The words "New World" sound like "New Era" to me – something everybody says at market tops. But this week, I'm humble before the mighty market and don't feel like bragging.

Truth is, I have no excuse for getting this wrong...

I should have said, "I don't care what the Wall Street Journal says, folks will buy the dip and the market will come roaring back." I already had all the insight I would have needed to make that call, too.

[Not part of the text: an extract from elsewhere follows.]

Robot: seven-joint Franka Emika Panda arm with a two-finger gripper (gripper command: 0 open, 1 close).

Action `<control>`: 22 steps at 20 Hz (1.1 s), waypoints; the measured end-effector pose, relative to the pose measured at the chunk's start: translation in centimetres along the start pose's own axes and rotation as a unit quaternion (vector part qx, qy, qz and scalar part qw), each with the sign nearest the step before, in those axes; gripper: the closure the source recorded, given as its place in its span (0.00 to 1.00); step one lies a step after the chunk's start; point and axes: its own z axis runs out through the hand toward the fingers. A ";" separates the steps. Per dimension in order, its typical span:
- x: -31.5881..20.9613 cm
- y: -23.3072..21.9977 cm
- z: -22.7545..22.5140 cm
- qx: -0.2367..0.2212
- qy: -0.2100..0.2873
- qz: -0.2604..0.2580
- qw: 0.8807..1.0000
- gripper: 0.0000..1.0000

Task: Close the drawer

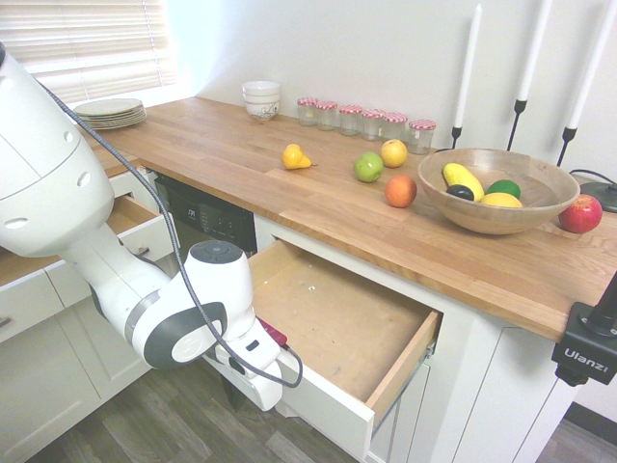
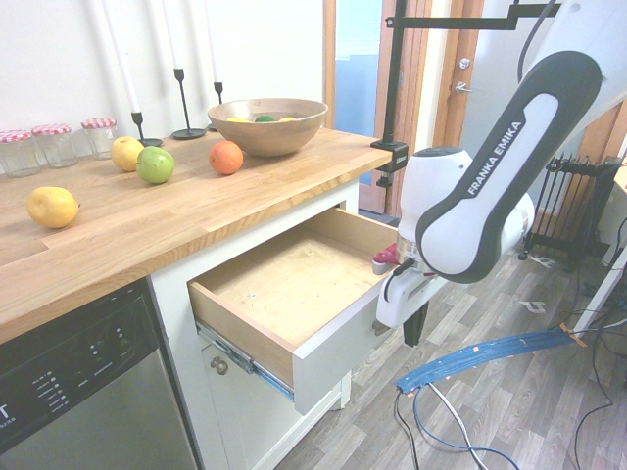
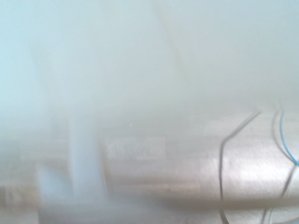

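Against the white front of the open drawer [image 2: 323, 357] sits the gripper [image 2: 411, 328], jaws' spread hidden from view

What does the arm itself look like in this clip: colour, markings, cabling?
A glossy white arm of rounded segments with dark grey bands at the joints; one grey band reads FRANKA EMIKA in white. A black cable runs along the links in the first exterior view. The gripper body is white, with a red part beside it near the drawer.

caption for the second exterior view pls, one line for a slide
White arm's gripper at the front of the open, empty drawer under a wooden counter.
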 end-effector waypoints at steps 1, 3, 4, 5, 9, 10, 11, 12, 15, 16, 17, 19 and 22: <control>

Regular readers are familiar by now with the following chart, published most recently in my April 4 Digest...

Note the second to last line... While financial institutions used to move the markets in recent decades, that has shifted to individual "retail" traders.

As if to remind me of what I had said, Bloomberg recently noted that retail investors "have become an increasingly powerful force in markets." As Bloomberg continues...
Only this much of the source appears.